App.activity = App.cable.subscriptions.create "ActivityChannel",
connected: ->
# Called when the subscription is ready for use on the server
disconnected: ->
# Called when the subscription has been terminated by the server
received: (event) ->
# Called when there's incoming data on the websocket for this channel
$('#events').prepend "#{event.message}"
Sweet... but none of this actually works yet.
One thing DHH covers in his tutorial is the fact that in a production application you'll want to use jobs to handle the broadcasting of messages. This is true for Onehub because we have A LOT of events and we don't want to block up our app with them. So let's create a background job that gets queued up when we create an event that's tasked with broadcasting our message.
$ rails g job EventBroadcast
create app/jobs/event_broadcast_job.rb
Our job will use ActionCable.server.broadcast with our 'activity_channel' and send our a message with our rendered partial we created earlier. (Thanks to DHH for that suggestion, you can see his comments on caching the template in the video linked earlier.)
class EventBroadcastJob < ApplicationJob
queue_as :default
def perform(event)
ActionCable.server.broadcast 'activity_channel', message: render_event(event)
end
private
def render_event(event)
ApplicationController.renderer.render(partial: 'events/event', locals: { event: event })
end
end
Lastly, we'll add in an after_create_commit hook to perform this job after an event has been successfully saved to our database.
class Event < ApplicationRecord
after_create_commit { EventBroadcastJob.perform_later self }
end
Great now that that's all piped together, let's hook this up to something more interesting, like a comment. We'll take the easy approach here and just scaffold it.
$ rails g scaffold comment comment:string
Great! Now let's use that fancy new rails migrate command.
$ rails db:migrate
And let's go hook an event to a comment in the comment model.
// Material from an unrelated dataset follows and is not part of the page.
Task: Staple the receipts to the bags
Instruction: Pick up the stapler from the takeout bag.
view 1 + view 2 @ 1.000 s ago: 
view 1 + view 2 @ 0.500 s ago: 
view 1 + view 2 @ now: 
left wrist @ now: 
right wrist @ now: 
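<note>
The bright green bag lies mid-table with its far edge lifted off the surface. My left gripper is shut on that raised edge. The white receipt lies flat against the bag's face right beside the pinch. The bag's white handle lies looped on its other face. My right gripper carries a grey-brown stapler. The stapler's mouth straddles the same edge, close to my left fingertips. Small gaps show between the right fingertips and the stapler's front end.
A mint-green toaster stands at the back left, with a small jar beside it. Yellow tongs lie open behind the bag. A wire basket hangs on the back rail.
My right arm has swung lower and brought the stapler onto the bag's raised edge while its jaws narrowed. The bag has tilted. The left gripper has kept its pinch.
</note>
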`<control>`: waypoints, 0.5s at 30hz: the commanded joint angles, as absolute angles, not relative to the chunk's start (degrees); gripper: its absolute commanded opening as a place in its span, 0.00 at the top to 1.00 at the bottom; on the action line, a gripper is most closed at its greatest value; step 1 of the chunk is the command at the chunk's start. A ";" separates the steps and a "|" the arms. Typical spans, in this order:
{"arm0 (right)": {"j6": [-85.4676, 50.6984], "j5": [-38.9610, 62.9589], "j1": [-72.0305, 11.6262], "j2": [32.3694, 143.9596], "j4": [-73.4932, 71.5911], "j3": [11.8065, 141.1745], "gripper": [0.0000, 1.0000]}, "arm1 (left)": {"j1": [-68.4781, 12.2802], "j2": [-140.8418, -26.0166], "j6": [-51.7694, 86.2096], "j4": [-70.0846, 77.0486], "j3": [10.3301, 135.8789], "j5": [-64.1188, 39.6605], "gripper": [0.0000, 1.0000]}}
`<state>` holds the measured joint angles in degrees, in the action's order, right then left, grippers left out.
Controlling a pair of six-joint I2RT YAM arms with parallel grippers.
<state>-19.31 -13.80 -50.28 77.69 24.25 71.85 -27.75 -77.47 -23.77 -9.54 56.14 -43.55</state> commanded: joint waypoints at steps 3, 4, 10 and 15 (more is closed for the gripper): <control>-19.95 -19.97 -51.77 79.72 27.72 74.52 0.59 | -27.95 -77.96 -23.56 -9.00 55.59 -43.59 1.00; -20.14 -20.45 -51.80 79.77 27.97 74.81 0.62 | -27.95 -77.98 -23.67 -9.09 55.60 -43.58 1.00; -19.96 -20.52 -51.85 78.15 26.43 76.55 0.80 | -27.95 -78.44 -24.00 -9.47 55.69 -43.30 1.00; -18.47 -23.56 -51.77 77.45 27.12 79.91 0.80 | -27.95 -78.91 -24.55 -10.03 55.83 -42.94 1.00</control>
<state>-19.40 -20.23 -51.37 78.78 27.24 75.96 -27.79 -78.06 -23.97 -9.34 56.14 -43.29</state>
class Comment < ApplicationRecord
after_create_commit { create_event }
private
def create_event
Event.create message: "A new comment has been created"
end
end
Start up your server, go to the activity log in few browsers (just so you can see the magic of all the connections). And open a tab to http://localhost:3000/comments/new and create a new comment and watch all the activity logs get updated via the magic of ActionCable!
Great! That's just the tip of the ice berg with Rails 5's new ActionCable. Here we've shown a one-way push from the server to the connected clients to dynamically update content in an activity log. It's also possible to push events from the client to the server via a channel and trigger broadcasts (much like a chat app). But we'll save that for extra-credit and/or another tutorial.
Hope you enjoyed this tutorial. We've uploaded this code to github so you can download it and play around.